Records from a collection:
-.-.-

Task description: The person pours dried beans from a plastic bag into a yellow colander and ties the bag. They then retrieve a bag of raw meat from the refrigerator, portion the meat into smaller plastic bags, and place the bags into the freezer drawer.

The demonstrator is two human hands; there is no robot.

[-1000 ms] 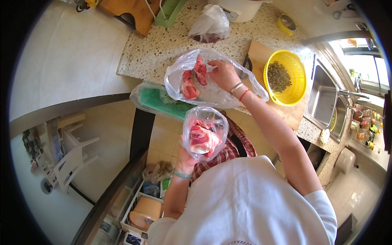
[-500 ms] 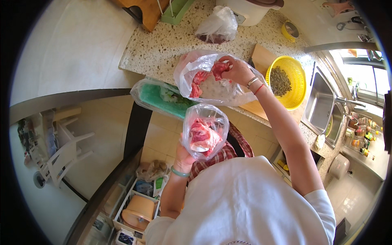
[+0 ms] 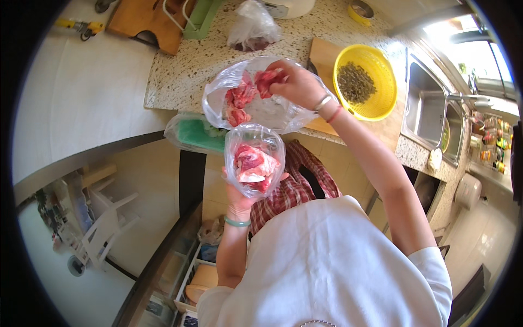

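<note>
From below, my left hand (image 3: 239,197) grips a small clear plastic bag (image 3: 275,143) in front of my body. Raw meat chunks (image 3: 255,166), red with white fat, fill its open top. My right hand (image 3: 298,86) reaches over a larger clear plastic bag (image 3: 297,117) that lies spread open on the counter. Its fingers are closed on a red piece of meat (image 3: 266,83). More meat pieces (image 3: 239,98) lie at the left inside the large bag. The fingertips of my left hand are partly hidden behind the small bag.
A yellow colander (image 3: 388,95) of small dark shells or beans stands on a wooden board (image 3: 322,54), beside a steel sink (image 3: 425,103). A tied plastic bag (image 3: 254,27) sits farther back. At the counter's near edge is a green bagged tray (image 3: 204,133).
My right hand has drawn the piece of meat slightly leftward relative to the large bag. The head view has shifted, so the counter and both hands appear farther up and left.
</note>
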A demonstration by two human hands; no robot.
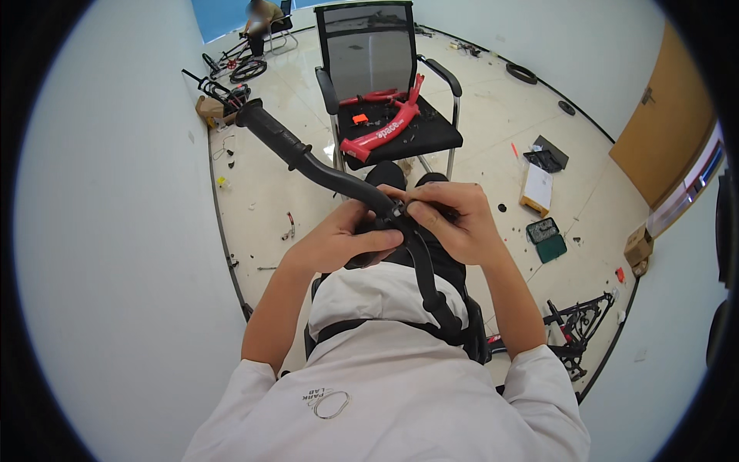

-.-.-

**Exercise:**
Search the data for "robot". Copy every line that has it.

**Response to this task:**
The demonstrator is two human hands; there is no robot.
A demonstration by two human hands; no robot.

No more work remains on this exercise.